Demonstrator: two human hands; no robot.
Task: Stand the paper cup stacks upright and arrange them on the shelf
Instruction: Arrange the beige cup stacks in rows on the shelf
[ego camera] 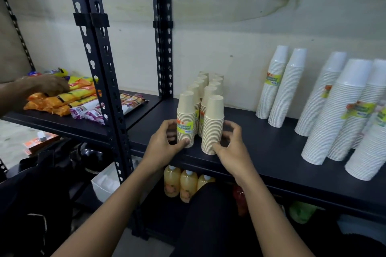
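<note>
— Shelf (261, 152): where on it, the paper cups?
— Near the front edge at the left end, by the black post (96, 54): beige stacks (203, 83), upright, bottoms up, in two rows running back toward the wall (229, 37).
— Left hand (165, 142)?
— Curled round the foot of the front-left stack (186, 119), thumb across the front, fingers behind, yellow label facing out.
— Right hand (231, 148)?
— Wrapped likewise round the foot of the front-right stack (213, 125), thumb in front, fingers bent behind and to the side. Both stacks down on the board, just beside each other, narrow gap between.
— Further right?
— White stacks (279, 85), taller, bottoms up, tilted in this view; well apart from the beige ones.
— Elsewhere?
— On the neighbouring shelf to the left, another person's hand (48, 84) resting on snack packets (62, 100). Below the board, juice bottles (180, 181) in a row.
</note>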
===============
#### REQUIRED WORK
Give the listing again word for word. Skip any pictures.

#### SOLUTION BELOW
Demonstrator: two human hands; no robot.
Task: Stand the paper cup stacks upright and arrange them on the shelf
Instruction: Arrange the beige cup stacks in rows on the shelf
[ego camera] 
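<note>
— Shelf (261, 152): where on it, the paper cups?
— Near the front edge at the left end, by the black post (96, 54): beige stacks (203, 83), upright, bottoms up, in two rows running back toward the wall (229, 37).
— Left hand (165, 142)?
— Curled round the foot of the front-left stack (186, 119), thumb across the front, fingers behind, yellow label facing out.
— Right hand (231, 148)?
— Wrapped likewise round the foot of the front-right stack (213, 125), thumb in front, fingers bent behind and to the side. Both stacks down on the board, just beside each other, narrow gap between.
— Further right?
— White stacks (279, 85), taller, bottoms up, tilted in this view; well apart from the beige ones.
— Elsewhere?
— On the neighbouring shelf to the left, another person's hand (48, 84) resting on snack packets (62, 100). Below the board, juice bottles (180, 181) in a row.
</note>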

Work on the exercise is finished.